President of the Old China Central Bank Zhou Xiaochuanhe pointed out the risks that the use of stablecoin may cause in the financial system. Speaking at a seminar behind closed doors in July, Zhou’s lyrics were shared with the public with notes published by the Thinking Starter CF40 on Wednesday. Zhou’s explanations of the Chinese State Council’s Yuana Index stablecoin It came to the agenda when it was preparing to evaluate the roadmap.
Xiaochuan: Stablecoins are exaggerated
Between 2002-2018 China Central Bank Zhou, who served as the president, argued that the necessity of adding stablecoins to the existing financial system was exaggerated. According to him, only a limited number of financial services can benefit from tokens and decentralization. For this reason, the real demand should be objectively questioned.

Zhou in China and other Asian countries Payment infrastructuresHe underlined that it is already quite developed. Connected to the banking system QR Codes and NFC He stated that low -cost and fast transactions can be performed without decentralized solutions thanks to based mobile applications. In addition, the Central Bank digital currencies (CBDCs) have made significant progress in the country’s payment system. According to him, the current structure has already reached the highest level in terms of productivity.
Risk of reserve insufficiency and multiplier effect
Zhou, stablecoin exportersHe pointed out that the coin could print uncontrolled without having enough reserves and that the storage organizations may not provide the necessary inspections. He stressed that the risk of fraud and instability may increase due to lack of surveillance.
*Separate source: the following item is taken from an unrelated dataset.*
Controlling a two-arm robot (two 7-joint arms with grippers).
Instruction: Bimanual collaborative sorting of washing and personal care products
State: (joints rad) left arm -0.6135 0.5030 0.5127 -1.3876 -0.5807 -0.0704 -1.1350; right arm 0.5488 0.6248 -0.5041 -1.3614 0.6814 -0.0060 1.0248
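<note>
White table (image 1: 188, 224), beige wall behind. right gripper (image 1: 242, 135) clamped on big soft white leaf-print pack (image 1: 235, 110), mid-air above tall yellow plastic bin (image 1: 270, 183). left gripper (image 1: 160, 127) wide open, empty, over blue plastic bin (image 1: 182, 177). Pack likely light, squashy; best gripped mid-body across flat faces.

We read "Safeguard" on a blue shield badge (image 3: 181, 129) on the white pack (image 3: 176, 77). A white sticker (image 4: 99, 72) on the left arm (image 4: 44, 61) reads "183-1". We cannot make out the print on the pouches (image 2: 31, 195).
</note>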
Stablecoins can have a multiplier effect with chain operations, even in exports supported by full reserve compared to the former president. Multi -layered use of Coins in credit, mortgage, trade and re -valuation processes can lead to a larger burden than the reserve can meet. Zhou, a possible escape scenario from the bankHe said he could cause losses several times the size of the export reserve. He added that the Genius law or Hong Kong regulations in the United States are insufficient to manage these risks.
China crypto currency Although it still prohibits trade and mining, it is interpreted as an response to developments in the US and the region. USAWhile encouraging the use of stablecoin to strengthen the global domination of the dollar, Japan And South Korea also make similar initiatives. However, Chinese regulators protect their cautious stance by sending stablecoin promotions and research seminars to local intermediary institutions.
Responsibility Rejection: The information contained in this article does not contain investment advice. Investors should be aware that crypto currencies carry high volatility and thus risk and carry out their operations in line with their own research.